Tout le monde en convient, ce n’est pas très intéressant de vieillir. Cependant, il est raisonnable de penser que chacun espère vivre le plus longtemps possible.
Le vieillissement, on ne peut certes pas l’arrêter, mais si on travaillait à le réussir? Vivre vieux, mais surtout vivre mieux. Alors, si on apprenait à vieillir? Comme on apprend à devenir un ado moins complexé, un adulte fier de ses réussites, une personne utile et agréable, pourquoi ne pas apprendre à devenir un «vieux» heureux?
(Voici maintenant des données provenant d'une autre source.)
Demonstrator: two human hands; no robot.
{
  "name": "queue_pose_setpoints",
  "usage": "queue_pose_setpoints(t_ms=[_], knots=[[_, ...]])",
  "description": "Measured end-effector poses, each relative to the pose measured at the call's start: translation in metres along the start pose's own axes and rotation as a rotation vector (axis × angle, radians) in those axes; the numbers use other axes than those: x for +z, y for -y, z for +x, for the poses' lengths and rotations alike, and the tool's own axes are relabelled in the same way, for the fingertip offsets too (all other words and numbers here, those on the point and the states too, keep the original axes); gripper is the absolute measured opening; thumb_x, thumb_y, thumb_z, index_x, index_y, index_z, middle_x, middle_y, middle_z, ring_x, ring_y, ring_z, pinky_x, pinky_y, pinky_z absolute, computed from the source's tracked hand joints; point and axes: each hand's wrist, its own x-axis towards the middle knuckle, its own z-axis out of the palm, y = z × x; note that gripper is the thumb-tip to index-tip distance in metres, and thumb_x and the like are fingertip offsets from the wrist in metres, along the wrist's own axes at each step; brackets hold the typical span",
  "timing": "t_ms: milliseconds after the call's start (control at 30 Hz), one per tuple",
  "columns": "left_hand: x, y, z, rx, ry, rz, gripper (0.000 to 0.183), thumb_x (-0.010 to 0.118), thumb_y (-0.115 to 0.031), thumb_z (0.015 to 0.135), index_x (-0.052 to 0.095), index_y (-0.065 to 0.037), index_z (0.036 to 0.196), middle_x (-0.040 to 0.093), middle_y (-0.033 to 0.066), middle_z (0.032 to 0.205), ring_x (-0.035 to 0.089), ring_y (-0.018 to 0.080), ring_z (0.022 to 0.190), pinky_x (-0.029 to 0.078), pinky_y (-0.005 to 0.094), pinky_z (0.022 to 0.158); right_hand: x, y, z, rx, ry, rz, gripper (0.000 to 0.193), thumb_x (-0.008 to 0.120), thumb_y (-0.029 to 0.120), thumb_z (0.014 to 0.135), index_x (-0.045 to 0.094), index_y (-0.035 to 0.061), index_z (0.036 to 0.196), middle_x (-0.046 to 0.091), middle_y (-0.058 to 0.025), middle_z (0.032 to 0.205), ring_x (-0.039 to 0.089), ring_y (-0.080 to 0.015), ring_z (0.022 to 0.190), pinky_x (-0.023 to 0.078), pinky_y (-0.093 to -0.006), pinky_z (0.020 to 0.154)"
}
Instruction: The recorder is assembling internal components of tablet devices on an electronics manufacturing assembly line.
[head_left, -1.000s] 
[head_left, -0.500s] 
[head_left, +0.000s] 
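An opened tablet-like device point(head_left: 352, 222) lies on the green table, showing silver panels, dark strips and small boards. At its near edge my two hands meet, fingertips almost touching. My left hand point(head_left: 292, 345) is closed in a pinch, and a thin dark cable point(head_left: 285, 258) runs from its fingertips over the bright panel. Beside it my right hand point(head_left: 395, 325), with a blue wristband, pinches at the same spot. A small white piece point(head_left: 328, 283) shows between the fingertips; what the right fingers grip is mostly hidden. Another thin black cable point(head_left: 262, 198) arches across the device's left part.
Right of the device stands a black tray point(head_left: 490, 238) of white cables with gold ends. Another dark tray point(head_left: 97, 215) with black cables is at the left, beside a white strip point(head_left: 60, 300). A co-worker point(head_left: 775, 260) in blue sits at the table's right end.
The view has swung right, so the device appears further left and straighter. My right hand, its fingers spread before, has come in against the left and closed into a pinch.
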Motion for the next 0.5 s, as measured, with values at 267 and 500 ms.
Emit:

On vieillit jeune! Déjà à 30 ans, on note un ralentissement du développement musculaire, puis un fléchissement des fonctions biologiques et ensuite une limitation des capacités mentales. Petit à petit, l’escalier devient un ennemi, le village un labyrinthe où se perdre facilement et les mots un casse-tête à assembler. On vieillit à chaque année, surtout à chaque dizaine. On vieillit à chaque jour, à chaque instant dès le berceau.
On vieillit mal! Sans trop y prendre garde, on néglige son alimentation. On évite de se fatiguer et de faire un peu d’activités physiques. On court tout le temps après le temps et on néglige de perdre du temps avec ceux qu’on aime. Certains jeunes adultes sont déjà vieux dans leur corps et dans leur tête. Allons, il faut faire bouger ses neurones et ses articulations. Abandonner ses pantoufles au salon, chausser ses espadrilles quelle que soit la saison. Pourquoi ne pas se faire offrir des haltères par ses enfants et des jeux de stratégie par les petits-enfants?
On vieillit mieux! Surtout lorsque l’on se sent utile et que l’on se sait entouré. Lorsque l’on choisit de «rester dans la parade» et non simplement de la regarder passer. On vieillit sagement lorsque l’on décide d’utiliser ce temps de récréation comme un temps de re-création où on élimine les tâches inutiles pour aller à l’essentiel.
On vieillit longtemps! Surtout lorsque le lendemain nous interpelle et que les actions d’hier peuvent encore nous étonner. L’âge nous retire le temps mais nous fait cadeau du présent. À moins de souscrire à une thèse d’immortalité, il faut bien envisager pour un jour la vie éternelle. Mais le ciel n’est pas une urgence pour celui pour qui vieillir longtemps est un cadeau inestimable.
J’aurai bientôt l’âge de recevoir ma pension de vieillesse. Les yeux des autres seront sûrement incrédules et inquiets! Mais je veux continuer à étonner mes petits-enfants et être encore le grand-papa tannant qu’ils souhaitent. Prendre le temps de les regarder vieillir, eux qui grandissent si rapidement passant des couches à la maternelle en un rien de temps.
Apprendre à vieillir: apprendre l’émerveillement, apprendre l’espérance; apprendre la «récréation» et la «re-création»; apprendre la disponibilité et le bénévolat; apprendre à voyager et à jouer au papi; apprendre le golf, le bridge, la cuisine ou l’espagnol. Il n’est jamais ni trop tôt ni trop tard pour apprendre à vieillir!